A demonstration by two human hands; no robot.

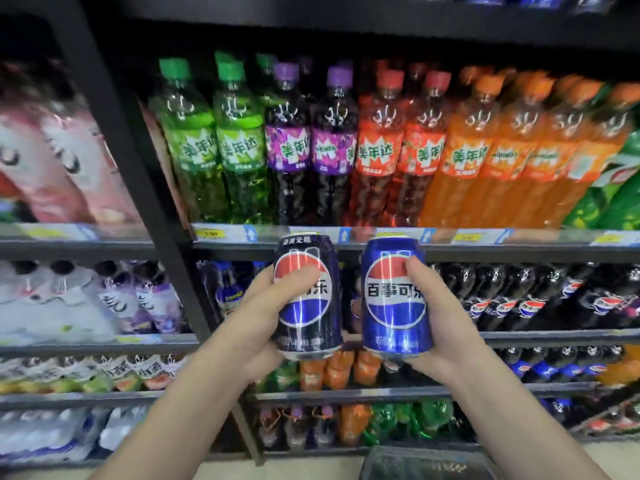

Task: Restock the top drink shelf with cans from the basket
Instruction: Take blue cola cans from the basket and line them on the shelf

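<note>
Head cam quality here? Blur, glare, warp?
Head view: both cans sharp, white glare streaks down the black can and the blue can; orange bottles at right and pink packs at left smeared; shelf rail bows from wide-angle warp.

Glossy metal black can [306,299], glossy blue can [394,296], shiny clear plastic bottles [377,147]

You face a dark metal shelving unit [381,247] stocked in tiers. Upper tier: green, purple, red and orange soda bottles [311,143] upright in a row. Yellow price tags [207,233] line the shelf edge. A black upright post [138,174] divides the bays. A strip of pale floor [294,469] shows at the bottom.
</note>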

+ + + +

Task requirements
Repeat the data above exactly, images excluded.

Result for this task
A demonstration by two human hands; no robot.


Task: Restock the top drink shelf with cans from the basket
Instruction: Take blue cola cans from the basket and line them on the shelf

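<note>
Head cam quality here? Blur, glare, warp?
Head view: both cans sharp, white glare streaks down the black can and the blue can; orange bottles at right and pink packs at left smeared; shelf rail bows from wide-angle warp.

Glossy metal black can [306,299], glossy blue can [394,296], shiny clear plastic bottles [377,147]

You face a dark metal shelving unit [381,247] stocked in tiers. Upper tier: green, purple, red and orange soda bottles [311,143] upright in a row. Yellow price tags [207,233] line the shelf edge. A black upright post [138,174] divides the bays. A strip of pale floor [294,469] shows at the bottom.
</note>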

There is no more output to give.